Помолчав, Фонтэн согласился.

– Ладно, валяйте, – сказал он. – Только оттуда, если там все в порядке, вы мне позвоните. Я буду ждать у себя в гостинице. Ну, а если от вас звонка не будет, тогда… тогда с вами что-то стряслось, и мне нужно выручать вас.

– Нет, – возразил Леонид, – вам нельзя вмешиваться. Это приказ Центра. Вы очень нужны здесь, Луи. Каждый должен делать то, что ему поручено. Если от меня не будет звонка, значит, дело плохо. Тогда вы обязаны известить Москву, что на вилле лозаннского радиста провал. Что предпринимать в этом случае, Центр скажет. Возможно, дальнейшее проведение операции поручат вам. Это еще одна причина, почему вам самому нельзя ни во что вмешиваться. Условимся так: вы ждите моего звонка до девяти вечера, затем ждете еще час, и, если я не подам о себе знать, вы отошлете радиограмму в Центр, как договорились.

Фонтэн ткнул кулаком с трубкой в пиджак Рокотова:

– А ты мне нравишься!

Они крепко пожали друг другу руки и простились до вечера.

…Калитку Рокотову отворила Вера Сергеевна. Вероятно, ввиду ожидаемого прихода неизвестного человека (конечно, муж предупредил ее, что это представитель Центра) хозяйка была одета в темное, строгое платье, облегающее ее статную, полную фигуру, на ногах лакированные туфли-лодочки на высоком каблуке. Несмотря на то, что вечер был теплый, госпожа Кинкель зябко укрывала плечи и грудь пуховым платком. Она с растерянностью и недоумением рассматривала смуглого брюнета в элегантном костюме и белой сорочке с галстуком, который был копией того длиннорукого, проворного малого из энергосети, что приходил накануне.

– Моя фамилия Шардон. Я звонил господину профессору. Если не ошибаюсь, мадам Кинкель?
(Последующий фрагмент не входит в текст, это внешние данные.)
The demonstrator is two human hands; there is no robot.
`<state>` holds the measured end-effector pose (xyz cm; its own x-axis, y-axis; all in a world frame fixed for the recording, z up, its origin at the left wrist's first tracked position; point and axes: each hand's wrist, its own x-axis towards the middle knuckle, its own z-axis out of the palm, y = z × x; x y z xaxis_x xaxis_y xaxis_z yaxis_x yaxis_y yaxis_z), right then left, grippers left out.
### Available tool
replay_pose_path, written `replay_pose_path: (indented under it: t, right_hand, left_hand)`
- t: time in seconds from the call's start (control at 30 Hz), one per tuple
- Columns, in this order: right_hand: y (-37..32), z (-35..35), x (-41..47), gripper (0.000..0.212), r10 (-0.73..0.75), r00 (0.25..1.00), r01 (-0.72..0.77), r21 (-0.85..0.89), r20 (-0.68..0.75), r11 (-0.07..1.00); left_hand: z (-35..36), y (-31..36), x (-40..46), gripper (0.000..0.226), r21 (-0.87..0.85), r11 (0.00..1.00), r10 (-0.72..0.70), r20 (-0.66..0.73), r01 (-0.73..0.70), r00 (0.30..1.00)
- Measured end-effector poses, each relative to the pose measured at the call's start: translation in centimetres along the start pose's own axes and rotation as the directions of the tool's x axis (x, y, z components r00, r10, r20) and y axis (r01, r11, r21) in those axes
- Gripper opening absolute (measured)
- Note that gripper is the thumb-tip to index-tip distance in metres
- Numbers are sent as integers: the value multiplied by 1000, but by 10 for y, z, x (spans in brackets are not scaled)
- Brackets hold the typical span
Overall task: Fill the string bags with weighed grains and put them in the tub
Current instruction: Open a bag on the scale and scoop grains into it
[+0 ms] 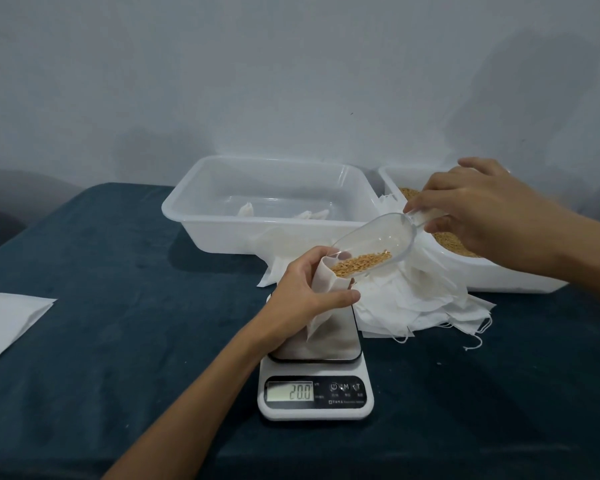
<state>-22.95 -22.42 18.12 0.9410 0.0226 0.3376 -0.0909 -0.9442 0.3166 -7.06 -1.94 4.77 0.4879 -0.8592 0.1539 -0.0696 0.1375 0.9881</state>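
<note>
From the head view, my left hand (303, 289) grips a small white string bag (321, 299) by its mouth, fingers and thumb curled round the upper part so the opening stays spread. The bag hangs over the platform of the scale (316, 379), whose display reads 20.0; I cannot tell whether the bag's bottom touches the platform. My right hand (482, 216) pinches the handle of a clear plastic scoop (371, 240), tilted so its lip sits at the bag's mouth, with a small heap of golden grains (361, 263) lying at the low end, right at the opening.

Behind the scale stands the clear tub (201, 206) with a few white bags inside. To its right a white bin (520, 282) holds the grain supply, and a loose pile of empty bags (413, 306) with trailing strings lies between bin and scale. A white sheet (7, 317) lies at the left edge of the dark bench (118, 271).

I judge the bag thin, limp and nearly weightless; it will collapse if I let the mouth go, so I should hold it at the rim and close it by its strings. The grains look dry and free-running, likely to spill with a quick tilt. The scoop seems stiff, light and smooth, best held by the handle.
</note>
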Motion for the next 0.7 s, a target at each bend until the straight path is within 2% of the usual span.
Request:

Как себя чувствует ваш муж, может быть, его не стоит беспокоить?

Серые прозрачные глаза женщины смотрели на Леонида с откровенным испугом. В замешательстве она ступила в сторону, давая возможность гостю пройти, платок соскользнул с плеч и упал бы на землю, если бы гость не подхватил его на лету.

– Пожалуйста, мадам.

– Благодарю вас, – смущенно проговорила она. – Простите, с этим внезапным приступом болезни у мужа я сама не своя. И тоже словно захворала – возможно, простудилась… Муж ждет вас. Рада познакомиться, мсье Шардон. – Она протянула Леониду красивую белую руку.

«Все как по нотам, – с усмешкой подумал Леонид. – Ей теперь, разумеется, тоже нездоровится! Слишком банально играют. Поглядим, что дальше».

Идя к дому за госпожой Кинкель, он увидел перед раскрытой дверью гаража синий «ситроен» образца тридцать восьмого года, приобретенный владельцем, вероятно, до войны. Возле автомобиля валялись брошенный домкрат, запасное колесо, передняя дверца водителя приоткрыта. Кто же это занимался ремонтом?

Профессор? Но он нездоров. Или хозяин пригласил автомеханика? Не Вера же Сергеевна лазает под машину с домкратом и катает тяжелые колеса?!

Как бы прочтя его мысли, госпожа Кинкель на ходу обернулась к гостю и сказала:

– Сегодня Герберт проколол шину, когда возвращался из университета. Начал чинить и внезапно почувствовал себя плохо, так все и бросил. Я в этом ничего не смыслю – муж занимается, хотя водить я умею. Но сколько мороки с этой техникой, не правда ли? У вас есть свой автомобиль, мсье Шардон?

– Нет, мадам, я продал свой автомобиль. Во Франции бензин на вес золота, выдают его по талонам, очень мало: все идет на нужды немецкой армии.

«Она опять солгала неудачно, – подумал Леонид. – Если он куда-то ездил, то не в университет. А я разговаривал с Кинкелем по телефону в начале первого, потом с ним якобы случился приступ, и он не явился на встречу. Сейчас семь. С того времени, когда он мог заниматься ремонтом, прошло не менее шести часов. А передняя дверца машины до сих пор открыта, и тряпка, которой профессор вытирал руки, валяется на земле. Если бы он захворал, то послал бы жену хотя бы прибрать возле машины. И потом: на проколотой камере никуда не уедешь, колесо меняют в пути. Ну, допустим, что она перепутала, – это не прокол, другой ремонт. Но дверца! Не сообразили захлопнуть ее, чтобы ложь была убедительна. Значит, господин профессор совсем недавно возился с автомобилем».